Алгоритм для повышения точности CRISPR-редактирования генов
Исследователи из Орхусского университета и Копенгагенского университета разработали новый метод, который делает CRISPR-редактирование генов более точным по сравнению с обычными методами. Метод позволяет отбирать молекулы, наиболее подходящие для помощи белку CRISPR-Cas9 в высокоточном редактировании в нужном месте ДНК.
Одной из ключевых задач является выбор так называемой молекулы gRNA (гидовая РНК), которая должна направлять белок Cas9 к нужному участку ДНК для разрезания. "Обычно существует несколько возможных gRNA, и они не все одинаково эффективны. Поэтому задача состоит в том, чтобы выбрать те немногие, которые работают с высокой эффективностью, и именно это делает наш новый метод", — объясняет Йонглун Луо, доцент кафедры биомедицины Орхусского университета.
Новый метод основан на данных исследователей и реализации алгоритма, который предсказывает, какие gRNA работают наиболее эффективно. "Объединив наши собственные данные с общедоступными и включив знания о молекулярных взаимодействиях между gRNA, ДНК и белком CRISPR-Cas9, мы добились успеха в разработке лучшего метода", — говорит Ян Городкин, профессор Копенгагенского университета.

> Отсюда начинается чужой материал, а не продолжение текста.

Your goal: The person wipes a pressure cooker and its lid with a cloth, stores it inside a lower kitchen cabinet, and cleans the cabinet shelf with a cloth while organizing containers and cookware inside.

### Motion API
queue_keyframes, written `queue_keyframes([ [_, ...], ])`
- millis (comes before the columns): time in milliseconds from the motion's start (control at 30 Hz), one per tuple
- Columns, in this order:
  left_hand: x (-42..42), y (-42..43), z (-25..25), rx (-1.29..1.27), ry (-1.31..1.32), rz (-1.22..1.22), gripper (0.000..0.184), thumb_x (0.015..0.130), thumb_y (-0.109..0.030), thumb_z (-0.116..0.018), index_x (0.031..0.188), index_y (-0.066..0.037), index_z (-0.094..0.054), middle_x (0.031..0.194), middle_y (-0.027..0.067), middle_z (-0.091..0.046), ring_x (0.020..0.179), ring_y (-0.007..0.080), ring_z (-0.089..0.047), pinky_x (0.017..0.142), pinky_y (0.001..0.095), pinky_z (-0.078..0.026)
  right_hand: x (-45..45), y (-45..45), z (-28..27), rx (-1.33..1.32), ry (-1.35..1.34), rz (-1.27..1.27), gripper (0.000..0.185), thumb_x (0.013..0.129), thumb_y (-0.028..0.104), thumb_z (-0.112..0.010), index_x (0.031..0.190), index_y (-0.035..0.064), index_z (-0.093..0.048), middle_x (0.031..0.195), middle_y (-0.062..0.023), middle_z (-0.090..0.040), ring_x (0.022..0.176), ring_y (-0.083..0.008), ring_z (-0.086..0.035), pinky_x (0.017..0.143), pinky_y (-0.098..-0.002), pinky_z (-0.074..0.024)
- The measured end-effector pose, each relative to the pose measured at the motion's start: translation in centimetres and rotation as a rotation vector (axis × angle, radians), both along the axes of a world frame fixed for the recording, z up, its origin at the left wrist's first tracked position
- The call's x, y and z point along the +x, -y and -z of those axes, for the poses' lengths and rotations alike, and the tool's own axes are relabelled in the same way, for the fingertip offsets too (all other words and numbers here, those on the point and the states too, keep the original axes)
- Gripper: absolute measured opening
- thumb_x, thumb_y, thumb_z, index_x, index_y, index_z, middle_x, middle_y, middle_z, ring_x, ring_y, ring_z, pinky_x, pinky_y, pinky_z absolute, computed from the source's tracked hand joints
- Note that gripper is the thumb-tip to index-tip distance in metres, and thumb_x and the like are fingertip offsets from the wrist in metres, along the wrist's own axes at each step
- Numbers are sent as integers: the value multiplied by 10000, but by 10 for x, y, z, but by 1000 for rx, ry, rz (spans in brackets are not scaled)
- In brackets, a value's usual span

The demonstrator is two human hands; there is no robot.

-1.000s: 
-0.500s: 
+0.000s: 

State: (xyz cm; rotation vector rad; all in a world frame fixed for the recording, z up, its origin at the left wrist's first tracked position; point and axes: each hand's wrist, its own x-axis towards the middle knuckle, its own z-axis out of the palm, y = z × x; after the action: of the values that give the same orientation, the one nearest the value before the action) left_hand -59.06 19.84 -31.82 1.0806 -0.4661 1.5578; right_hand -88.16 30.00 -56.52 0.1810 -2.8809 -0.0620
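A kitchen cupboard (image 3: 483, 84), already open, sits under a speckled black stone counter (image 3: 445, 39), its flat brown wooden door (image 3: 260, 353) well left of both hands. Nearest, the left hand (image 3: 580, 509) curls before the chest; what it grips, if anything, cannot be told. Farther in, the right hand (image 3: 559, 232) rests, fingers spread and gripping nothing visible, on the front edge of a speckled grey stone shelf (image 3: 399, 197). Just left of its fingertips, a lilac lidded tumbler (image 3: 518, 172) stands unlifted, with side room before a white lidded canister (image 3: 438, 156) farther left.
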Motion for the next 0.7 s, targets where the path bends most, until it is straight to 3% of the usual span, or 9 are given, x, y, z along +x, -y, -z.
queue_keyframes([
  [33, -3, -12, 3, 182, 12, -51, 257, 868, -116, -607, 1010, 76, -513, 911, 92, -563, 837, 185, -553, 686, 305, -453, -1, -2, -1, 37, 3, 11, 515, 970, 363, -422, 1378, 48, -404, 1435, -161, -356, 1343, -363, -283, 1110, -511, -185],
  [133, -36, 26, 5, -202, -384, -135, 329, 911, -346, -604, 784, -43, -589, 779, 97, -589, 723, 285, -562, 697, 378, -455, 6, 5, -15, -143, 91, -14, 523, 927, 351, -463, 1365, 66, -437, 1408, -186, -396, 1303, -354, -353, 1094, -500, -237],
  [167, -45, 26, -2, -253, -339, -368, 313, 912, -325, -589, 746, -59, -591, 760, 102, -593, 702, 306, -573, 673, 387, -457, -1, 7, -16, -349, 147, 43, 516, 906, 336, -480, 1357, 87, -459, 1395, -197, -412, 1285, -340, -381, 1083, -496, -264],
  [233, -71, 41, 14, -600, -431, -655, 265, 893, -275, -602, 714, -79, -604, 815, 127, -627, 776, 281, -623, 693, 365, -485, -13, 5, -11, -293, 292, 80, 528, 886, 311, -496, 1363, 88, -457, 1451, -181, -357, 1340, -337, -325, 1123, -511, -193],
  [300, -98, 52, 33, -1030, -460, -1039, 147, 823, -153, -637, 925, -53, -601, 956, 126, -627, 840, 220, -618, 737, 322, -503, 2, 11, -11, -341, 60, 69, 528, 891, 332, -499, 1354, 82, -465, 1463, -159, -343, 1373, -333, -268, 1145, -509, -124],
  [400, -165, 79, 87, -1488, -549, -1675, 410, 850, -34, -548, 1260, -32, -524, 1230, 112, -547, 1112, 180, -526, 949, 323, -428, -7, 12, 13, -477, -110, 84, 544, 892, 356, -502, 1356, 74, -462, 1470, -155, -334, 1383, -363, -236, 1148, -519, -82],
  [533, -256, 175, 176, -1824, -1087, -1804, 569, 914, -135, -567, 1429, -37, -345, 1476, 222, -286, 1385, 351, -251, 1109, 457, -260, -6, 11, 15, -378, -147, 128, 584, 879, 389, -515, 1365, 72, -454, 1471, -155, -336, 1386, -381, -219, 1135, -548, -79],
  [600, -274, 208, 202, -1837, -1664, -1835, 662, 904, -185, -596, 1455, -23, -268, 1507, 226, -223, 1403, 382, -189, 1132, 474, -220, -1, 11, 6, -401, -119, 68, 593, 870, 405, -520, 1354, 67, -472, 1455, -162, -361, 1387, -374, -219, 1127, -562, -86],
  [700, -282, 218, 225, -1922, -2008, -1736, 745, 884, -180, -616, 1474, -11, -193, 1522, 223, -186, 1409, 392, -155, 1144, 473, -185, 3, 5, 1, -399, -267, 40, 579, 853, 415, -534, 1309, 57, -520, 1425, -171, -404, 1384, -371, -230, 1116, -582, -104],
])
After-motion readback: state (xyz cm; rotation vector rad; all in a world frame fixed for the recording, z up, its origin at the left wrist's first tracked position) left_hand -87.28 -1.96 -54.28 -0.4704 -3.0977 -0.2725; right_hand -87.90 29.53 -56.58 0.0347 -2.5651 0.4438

Данные, глубокое обучение и молекулярные взаимодействия
Экспериментальная часть исследования была проведена группой Луо, а группа Городкина возглавила компьютерное моделирование. "В нашем исследовании мы количественно оценили эффективность молекул gRNA для более чем 10 000 различных сайтов. Эта работа была выполнена с использованием масштабного метода на основе высокопроизводительной библиотеки, что было бы невозможно традиционными методами", — отмечает Луо.
Исследователи использовали концепцию, при которой вирус экспрессирует gRNA и синтетический сайт-мишень в одной клетке. Эти синтетические сайты-мишени имеют точно такие же последовательности ДНК, как и соответствующие сайты в геноме, и используются в качестве суррогатных для оценки эффективности редактирования CRISPR-Cas9. Совместно с коллегами они получили данные о высокой активности CRISPR-Cas9 для более чем 10 000 gRNA.
Имея этот набор данных gRNA с известной эффективностью (от низкой до высокой), исследователи смогли построить модель, способную предсказывать эффективность ранее неизвестных gRNA. "Чтобы обучить алгоритм быть точным, нужен большой набор данных. Наша библиотека вирусов предоставила данные, которые являются идеальной отправной точкой для обучения нашего алгоритма глубокого обучения предсказанию эффективности gRNA. Наш новый метод более точен, чем другие доступные в настоящее время методы", — заключает Городкин.